A Port Alberni-based drag queen has been spreading a message of love and acceptance to schools in the Alberni Valley during Pride Month.
Nik Burton first started doing drag at a Canada Day parade in 2016.
“I was hooked from then,” said Burton, who uses they/them pronouns.
Dressed as the drag queen Miss Frida, Burton led a Pride parade around Alberni Elementary School in the first week of June this year. Students waved Pride flags and danced to music while Frida painted their nails.
The Pride week event was organized by the school’s SAFE club (Student Allies for Equality) and teacher Jessica Hall, who is the school’s SOGI (Sexual Orientation and Gender Identity) representative. In British Columbia, SOGI is not a curriculum, but a suggested teaching resource to support marginalized LGBTQ2+ students and to create safer and more inclusive school environments. Hall’s job is to support her colleagues when it comes to integrating SOGI into school curriculum. As the teacher librarian, Hall also makes sure the school carries inclusive literature for students.
Other events during Alberni Elementary’s Pride week included a school dance and a bubble dance party at recess.
“We had a lot of fun,” said Hall.
Hall was the one who first reached out to Burton in 2021 about paying a visit to the school. She knew Burton from their role in the Portal Players Dramatic Society. The Pride event in 2021 went so well that both Hall and Burton decided to do it again this year.
“It’s really rewarding to be able to interact with the kids,” said Burton.
Also in 2022, Burton visited Alberni District Secondary School (ADSS) as Frida for the first time to run an acting workshop. A singer, actor and comedian, Burton has dreams of one day making it onto Canada’s Drag Race.
Burton says that the experience at ADSS was a cathartic one.
“[High school] was a place of pain for me, historically,” they said. “This would have been impossible when I was younger. Seeing these kids, how far they’ve come, has been so incredible. They were so excited and happy.”
Burton had some good experiences in high school, but also said they were “bullied relentlessly” in their teen years, by both students and teachers. Revisiting the high school as Frida has been healing.
“That’s me saying ‘You don’t have power over me,’” said Burton.
A natural-born performer, Burton has been interested in drag for years. As an Indigenous Mexican, Burton wanted to pay homage to their culture and chose the name “Frida Kahl Ho” as a cheeky reference to the Mexican painter Frida Kahlo.
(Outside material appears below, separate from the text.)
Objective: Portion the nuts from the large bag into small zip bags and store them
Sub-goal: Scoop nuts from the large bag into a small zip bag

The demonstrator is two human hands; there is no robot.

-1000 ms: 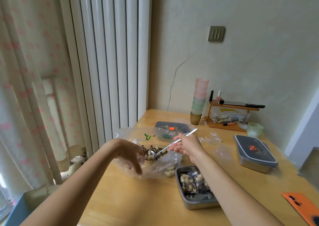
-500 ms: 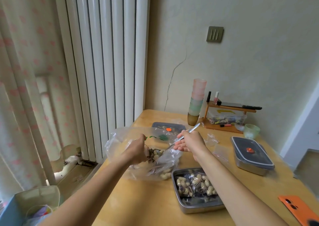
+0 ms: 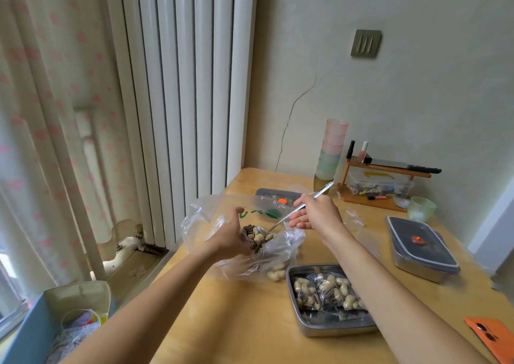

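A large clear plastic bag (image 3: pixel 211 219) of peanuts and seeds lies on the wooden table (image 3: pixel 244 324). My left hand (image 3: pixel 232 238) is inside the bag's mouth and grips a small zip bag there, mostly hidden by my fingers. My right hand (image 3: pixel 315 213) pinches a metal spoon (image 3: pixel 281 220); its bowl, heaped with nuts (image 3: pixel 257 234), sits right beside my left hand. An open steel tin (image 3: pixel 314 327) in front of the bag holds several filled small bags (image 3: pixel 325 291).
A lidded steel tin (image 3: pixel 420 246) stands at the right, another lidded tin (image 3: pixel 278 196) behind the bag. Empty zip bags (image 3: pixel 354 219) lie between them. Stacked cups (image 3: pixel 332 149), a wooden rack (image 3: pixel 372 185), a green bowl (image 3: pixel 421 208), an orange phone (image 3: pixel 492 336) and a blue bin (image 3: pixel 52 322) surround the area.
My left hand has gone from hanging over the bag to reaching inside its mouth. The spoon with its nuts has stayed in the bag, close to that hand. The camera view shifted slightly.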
While performing at the schools, Burton goes by “Frida” or “Miss Frida” instead.
All-age drag events have been under fire lately from critics who believe drag shows aren’t appropriate for children. Earlier this month, a Victoria all-ages drag show for Pride month was cancelled after a phone call threatening violence.
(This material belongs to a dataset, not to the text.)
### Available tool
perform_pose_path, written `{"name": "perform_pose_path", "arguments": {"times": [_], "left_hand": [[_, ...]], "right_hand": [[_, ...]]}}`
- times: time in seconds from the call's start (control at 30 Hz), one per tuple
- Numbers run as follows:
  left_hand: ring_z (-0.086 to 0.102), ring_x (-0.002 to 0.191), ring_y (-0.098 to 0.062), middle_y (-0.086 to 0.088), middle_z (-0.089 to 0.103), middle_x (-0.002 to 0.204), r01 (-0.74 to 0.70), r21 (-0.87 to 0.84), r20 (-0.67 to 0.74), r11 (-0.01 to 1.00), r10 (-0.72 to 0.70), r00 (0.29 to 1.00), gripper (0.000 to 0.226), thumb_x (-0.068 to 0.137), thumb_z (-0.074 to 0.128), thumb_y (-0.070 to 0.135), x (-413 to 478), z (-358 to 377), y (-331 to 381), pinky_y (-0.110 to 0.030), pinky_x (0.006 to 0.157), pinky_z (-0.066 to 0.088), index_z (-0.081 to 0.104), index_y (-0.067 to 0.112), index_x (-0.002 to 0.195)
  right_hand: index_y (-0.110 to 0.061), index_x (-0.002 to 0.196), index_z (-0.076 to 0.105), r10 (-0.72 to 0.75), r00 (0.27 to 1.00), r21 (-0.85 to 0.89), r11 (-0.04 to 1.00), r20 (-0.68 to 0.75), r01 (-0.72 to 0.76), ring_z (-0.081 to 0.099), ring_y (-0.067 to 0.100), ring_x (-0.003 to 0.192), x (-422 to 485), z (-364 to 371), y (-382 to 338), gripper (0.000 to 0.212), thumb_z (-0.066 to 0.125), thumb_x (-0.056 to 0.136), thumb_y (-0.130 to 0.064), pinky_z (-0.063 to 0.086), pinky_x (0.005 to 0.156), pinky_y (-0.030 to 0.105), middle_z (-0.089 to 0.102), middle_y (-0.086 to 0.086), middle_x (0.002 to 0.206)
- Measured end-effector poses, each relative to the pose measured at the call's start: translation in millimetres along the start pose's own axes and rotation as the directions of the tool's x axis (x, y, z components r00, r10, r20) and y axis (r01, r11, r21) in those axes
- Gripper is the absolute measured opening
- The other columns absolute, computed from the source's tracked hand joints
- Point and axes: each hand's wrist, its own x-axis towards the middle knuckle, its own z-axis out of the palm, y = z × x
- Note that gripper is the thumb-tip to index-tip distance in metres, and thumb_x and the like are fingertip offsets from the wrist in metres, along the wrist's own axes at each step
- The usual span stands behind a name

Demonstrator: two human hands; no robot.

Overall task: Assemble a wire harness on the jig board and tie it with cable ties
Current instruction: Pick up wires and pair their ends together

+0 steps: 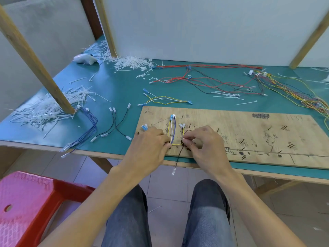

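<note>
Both hands work at the left end of the board [231, 122], a plywood sheet with pen marks and short dark pegs, lying on a green mat [115, 86]. The left hand [151, 145] curls its fingers round the lower bend of the harness [171, 131], a loop of yellow, white and blue wires whose plugs sit higher up the board. The right hand [204, 143] pinches thumb to forefinger at the harness's black wires, with a pale sliver between them too small to name. One black wire [178, 157] hangs over the table edge between the wrists, with a clear plug at its tip. Loose white ties [49, 107] heap round a slanted wooden post [35, 65] at the left. A second tie heap [131, 63] lies in the upper middle, near a white object [84, 58]. Left of the board lie blue wires [89, 129] and black leads [115, 125]. Just above the board is a yellow and white set [165, 100], and farther up are red wires [204, 79]. A many-coloured bundle [293, 90] lies at the right. A red plastic stool [26, 202] fills the lower left, beside denim-clad knees.
</note>
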Motion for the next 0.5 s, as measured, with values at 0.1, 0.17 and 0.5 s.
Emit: {"name": "perform_pose_path", "arguments": {"times": [0.1, 0.17, 0.5], "left_hand": [[0.056, 0.105, -0.011, 0.011, 0.063, 0.108, 0.02, -0.012, 0.0, 1.0, -0.02, 1.0, 0.024, 0.103, 0.058, 0.039, 5.5, 3.0, 1.8, -0.037, 0.082, 0.056, 0.075, 0.027, 0.116], [0.058, 0.102, -0.012, 0.011, 0.064, 0.106, 0.043, -0.034, -0.002, 0.999, -0.043, 0.999, 0.021, 0.1, 0.064, 0.036, 8.9, 2.9, 1.2, -0.038, 0.082, 0.056, 0.078, 0.026, 0.111], [0.066, 0.069, -0.004, 0.012, 0.071, 0.067, 0.195, -0.221, 0.241, 0.956, -0.14, 0.96, 0.019, 0.078, 0.063, 0.013, 62.5, -38.9, -15.4, -0.023, 0.064, 0.055, 0.077, 0.024, 0.073]], "right_hand": [[-0.027, 0.105, 0.08, -0.088, 0.995, -0.04, 0.995, 0.043, 0.089, 0.059, 0.013, 0.098, 3.7, -3.2, 1.8, 0.021, 0.085, 0.086, -0.02, 0.052, 0.085, 0.047, 0.066, -0.022, 0.088], [-0.027, 0.106, 0.08, -0.096, 0.993, -0.055, 0.993, 0.073, 0.1, 0.06, 0.011, 0.097, 7.4, -5.7, 0.9, 0.025, 0.088, 0.084, -0.02, 0.051, 0.086, 0.047, 0.065, -0.025, 0.086], [-0.031, 0.079, 0.078, 0.213, 0.976, 0.207, 0.954, 0.05, -0.219, 0.071, 0.003, 0.069, 72.4, -32.4, 31.1, 0.024, 0.072, 0.097, -0.047, 0.052, 0.066, 0.023, 0.075, -0.014, 0.072]]}}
But Burton likens drag to going to the movies—some movies are kid-friendly, but there are also some films that aren’t appropriate for children to watch.
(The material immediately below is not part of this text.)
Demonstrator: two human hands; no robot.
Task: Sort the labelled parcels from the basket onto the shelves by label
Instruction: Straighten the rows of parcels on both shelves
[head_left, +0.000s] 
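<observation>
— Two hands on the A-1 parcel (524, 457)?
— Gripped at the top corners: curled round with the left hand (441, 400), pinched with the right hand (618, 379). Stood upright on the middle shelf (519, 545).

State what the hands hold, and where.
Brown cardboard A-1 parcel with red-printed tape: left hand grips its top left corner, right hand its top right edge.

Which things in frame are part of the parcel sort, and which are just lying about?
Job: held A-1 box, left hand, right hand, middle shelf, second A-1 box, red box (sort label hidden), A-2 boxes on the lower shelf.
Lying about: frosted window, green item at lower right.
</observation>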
“In those instances when children are involved, drag queens make sure that they’re wearing things that are modest, they’re being nice and they’re not using vulgarities,” Burton said. “It’s more of an artistic experience.”
For Burton, visiting the schools as Frida is about spreading a message of acceptance and inclusion and showing students that they can be their own authentic selves.
“For me, personally, it’s healing,” said Burton. “But it’s also to help show inclusion and diversity in a town that doesn’t show that all the time. Exposure to culture is something that’s super important.”
Pride Month is winding down in Canada, but Burton wants to see people take the messages of Pride month into their everyday lives.
“I love spreading a message of love,” said Burton. “The world is in a really dark place right now. We need to be kind to ourselves, because right now everyone’s going through a lot.”